Também, em conjunto com a imensa vitalidade e sabedoria psicanalítica do livro, de modo inevitável por sua própria estrutura de forma, a do diálogo epistolar entre duas gerações de analistas, ele acaba por disseminar um estranho subtexto, contra as suas intenções manifestas mais claras, de um pequeno acento na posição de autoridade do homem que já viveu e pode então dar alguns conselhos... Na verdade esta valorização natural da posição de autoridade do analista mais experiente se verifica na relação emocional muito intensa e também de valor sutilmente hierarquizado entre o próprio Heitor e seus pais psicanalistas, evocada nos impressionantes e pungentes relatos do livro - apesar de o lindo trabalho com Victor Smirnoff e também com Françoise Dolto ser verdadeiramente o oposto disto e, sobre a última, por exemplo, Heitor escrever: "a discussão sempre era possível, animada, entusiasmada. Nunca uma posição de saber, nunca.
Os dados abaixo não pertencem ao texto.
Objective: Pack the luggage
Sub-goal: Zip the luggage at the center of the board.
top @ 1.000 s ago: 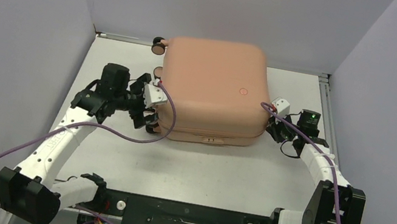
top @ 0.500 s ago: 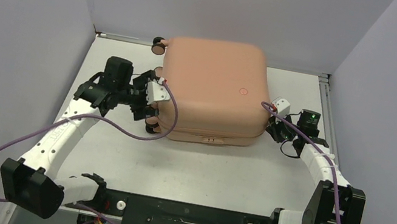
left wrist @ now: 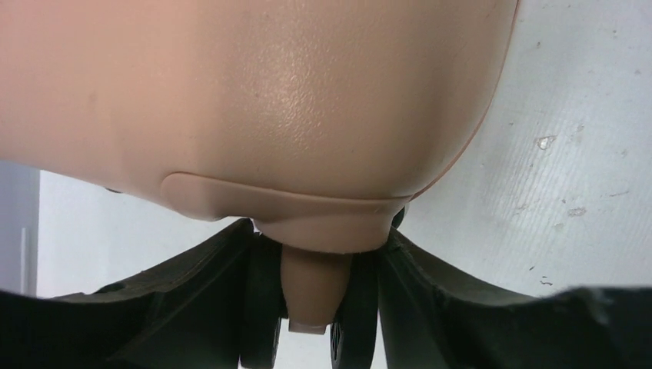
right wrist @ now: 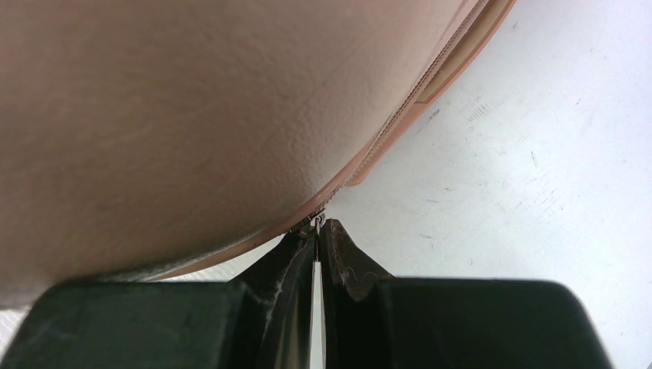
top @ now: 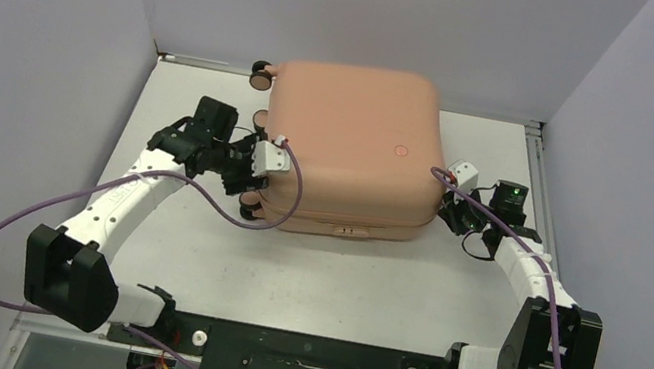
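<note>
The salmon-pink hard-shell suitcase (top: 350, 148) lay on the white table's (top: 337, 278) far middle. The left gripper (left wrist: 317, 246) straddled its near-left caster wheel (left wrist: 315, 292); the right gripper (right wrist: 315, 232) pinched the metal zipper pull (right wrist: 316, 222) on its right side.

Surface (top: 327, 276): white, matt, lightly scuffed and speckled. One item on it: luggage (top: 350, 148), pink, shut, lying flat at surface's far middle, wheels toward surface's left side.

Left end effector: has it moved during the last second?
Yes. The left end effector has shifted right in the top view, toward the luggage, which has not moved; it now straddles a caster.
</note>
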Robot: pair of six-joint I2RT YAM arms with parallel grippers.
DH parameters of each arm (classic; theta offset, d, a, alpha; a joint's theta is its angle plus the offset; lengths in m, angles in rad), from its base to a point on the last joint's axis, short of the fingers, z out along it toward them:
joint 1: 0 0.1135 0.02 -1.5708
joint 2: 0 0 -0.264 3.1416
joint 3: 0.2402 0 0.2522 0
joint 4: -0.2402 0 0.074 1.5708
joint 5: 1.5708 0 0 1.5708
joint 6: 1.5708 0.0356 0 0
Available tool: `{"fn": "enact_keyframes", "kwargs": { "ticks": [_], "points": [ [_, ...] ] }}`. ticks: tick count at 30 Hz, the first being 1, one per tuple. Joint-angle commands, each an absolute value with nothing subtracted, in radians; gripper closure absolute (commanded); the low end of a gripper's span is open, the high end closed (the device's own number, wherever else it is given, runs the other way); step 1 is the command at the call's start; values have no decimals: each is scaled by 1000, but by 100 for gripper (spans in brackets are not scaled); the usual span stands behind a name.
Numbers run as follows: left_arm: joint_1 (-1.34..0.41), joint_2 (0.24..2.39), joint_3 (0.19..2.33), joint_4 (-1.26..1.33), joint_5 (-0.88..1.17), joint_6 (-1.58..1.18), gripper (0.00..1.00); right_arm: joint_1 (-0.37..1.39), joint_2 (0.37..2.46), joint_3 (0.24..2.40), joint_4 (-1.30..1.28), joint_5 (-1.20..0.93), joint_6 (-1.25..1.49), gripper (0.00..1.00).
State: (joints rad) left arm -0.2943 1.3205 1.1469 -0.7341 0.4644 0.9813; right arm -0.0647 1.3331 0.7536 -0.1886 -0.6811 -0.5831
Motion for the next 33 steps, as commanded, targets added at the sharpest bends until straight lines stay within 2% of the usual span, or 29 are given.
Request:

No lugar disso o incentivo para aprofundar uma elaboração, ou a confirmação de nossa maneira muito pessoal de navegar clinicamente" (p. 17).

 

Pontos como estes devem acontecer quando se trata de obra de grande coragem e liberdade na exposição de si. Não são relevantes diante do que este complexo, inquieto e muito generoso livro nos proporciona pensar de fato. Por fim, quero apenas testemunhar que, também a mim, que tenho grande interesse na cultura brasileira dos anos de 1960, e no processo trágico da nossa vida social pós-ditadura militar, me pareceu absolutamente fundamental a rememoração do homem e psicanalista que foi Hélio Pellegrino, que para Heitor estava "na origem de tudo", da sua relação com a psicanálise e principalmente "consigo mesmo", com o seu trabalho de investimento social na experiência do inconsciente, seu convite a engajar "o sujeito no pensamento sobre o poder", e sua criação vital de um espaço político entre a psicanálise e a vida. E, como no dia em que Heitor recebeu a notícia de sua morte, a lembrança da história de Hélio também me lançou em uma profunda vontade de chorar.